Brief → Beginning with the line below that contains "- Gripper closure" and ending with the line that contains "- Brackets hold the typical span", copy every line exactly. Copy nothing else.
· · · · ·
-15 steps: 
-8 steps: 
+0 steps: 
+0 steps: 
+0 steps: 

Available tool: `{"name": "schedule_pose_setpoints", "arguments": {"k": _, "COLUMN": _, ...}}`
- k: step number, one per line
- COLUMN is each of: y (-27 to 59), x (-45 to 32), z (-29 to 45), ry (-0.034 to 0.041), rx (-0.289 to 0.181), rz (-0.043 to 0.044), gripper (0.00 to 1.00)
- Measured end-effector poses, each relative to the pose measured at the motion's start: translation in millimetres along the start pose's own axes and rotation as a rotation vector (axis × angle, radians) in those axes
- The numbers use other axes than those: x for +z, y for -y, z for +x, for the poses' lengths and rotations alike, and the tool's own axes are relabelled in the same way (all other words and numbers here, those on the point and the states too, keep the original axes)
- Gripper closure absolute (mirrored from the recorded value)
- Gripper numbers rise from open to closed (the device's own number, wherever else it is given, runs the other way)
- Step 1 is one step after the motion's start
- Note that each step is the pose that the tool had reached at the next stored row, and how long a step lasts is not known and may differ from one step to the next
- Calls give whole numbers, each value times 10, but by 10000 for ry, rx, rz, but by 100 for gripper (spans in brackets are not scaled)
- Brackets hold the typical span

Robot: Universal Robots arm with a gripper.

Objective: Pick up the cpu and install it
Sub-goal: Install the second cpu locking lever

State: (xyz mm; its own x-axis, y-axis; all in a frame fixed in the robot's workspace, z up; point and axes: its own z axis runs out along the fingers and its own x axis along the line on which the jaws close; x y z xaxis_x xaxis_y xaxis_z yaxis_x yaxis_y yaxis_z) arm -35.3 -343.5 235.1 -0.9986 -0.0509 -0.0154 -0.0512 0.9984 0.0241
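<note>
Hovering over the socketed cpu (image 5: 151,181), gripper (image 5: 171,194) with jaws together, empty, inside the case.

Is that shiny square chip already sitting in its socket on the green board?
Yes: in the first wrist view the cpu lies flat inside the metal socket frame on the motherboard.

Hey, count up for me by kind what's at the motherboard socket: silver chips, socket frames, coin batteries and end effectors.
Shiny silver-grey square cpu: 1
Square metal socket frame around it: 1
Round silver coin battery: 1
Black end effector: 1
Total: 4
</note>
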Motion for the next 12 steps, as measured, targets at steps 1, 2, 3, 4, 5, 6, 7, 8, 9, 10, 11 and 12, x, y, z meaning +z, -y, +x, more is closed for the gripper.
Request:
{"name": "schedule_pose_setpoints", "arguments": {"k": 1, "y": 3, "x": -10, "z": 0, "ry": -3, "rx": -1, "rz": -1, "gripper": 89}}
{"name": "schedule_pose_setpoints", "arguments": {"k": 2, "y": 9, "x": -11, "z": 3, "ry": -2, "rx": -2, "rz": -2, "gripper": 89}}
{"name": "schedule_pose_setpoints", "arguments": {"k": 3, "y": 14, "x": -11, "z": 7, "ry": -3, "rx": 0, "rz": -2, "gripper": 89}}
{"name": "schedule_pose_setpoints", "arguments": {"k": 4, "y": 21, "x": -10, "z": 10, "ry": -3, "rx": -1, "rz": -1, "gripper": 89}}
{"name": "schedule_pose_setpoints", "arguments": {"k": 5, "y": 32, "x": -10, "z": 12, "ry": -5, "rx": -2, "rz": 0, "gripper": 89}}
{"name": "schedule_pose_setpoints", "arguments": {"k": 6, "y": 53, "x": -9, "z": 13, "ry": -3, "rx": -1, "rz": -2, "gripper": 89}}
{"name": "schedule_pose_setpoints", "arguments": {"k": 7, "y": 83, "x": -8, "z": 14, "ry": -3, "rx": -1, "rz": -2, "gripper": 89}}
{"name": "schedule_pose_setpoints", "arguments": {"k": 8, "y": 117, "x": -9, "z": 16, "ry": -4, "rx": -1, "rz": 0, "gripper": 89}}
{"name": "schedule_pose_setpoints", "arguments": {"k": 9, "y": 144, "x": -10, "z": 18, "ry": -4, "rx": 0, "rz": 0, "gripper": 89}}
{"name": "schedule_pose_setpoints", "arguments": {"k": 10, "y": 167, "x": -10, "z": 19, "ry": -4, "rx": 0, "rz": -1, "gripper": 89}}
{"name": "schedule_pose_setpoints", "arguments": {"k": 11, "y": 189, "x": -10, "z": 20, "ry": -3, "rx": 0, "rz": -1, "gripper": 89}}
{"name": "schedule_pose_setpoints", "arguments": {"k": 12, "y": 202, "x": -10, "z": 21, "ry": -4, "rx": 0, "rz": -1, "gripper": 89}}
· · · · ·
Response →
- Gripper closure absolute (mirrored from the recorded value)
- Gripper numbers rise from open to closed (the device's own number, wherever else it is given, runs the other way)
- Step 1 is one step after the motion's start
- Note that each step is the pose that the tool had reached at the next stored row, and how long a step lasts is not known and may differ from one step to the next
- Calls give whole numbers, each value times 10, but by 10000 for ry, rx, rz, but by 100 for gripper (spans in brackets are not scaled)
- Brackets hold the typical span

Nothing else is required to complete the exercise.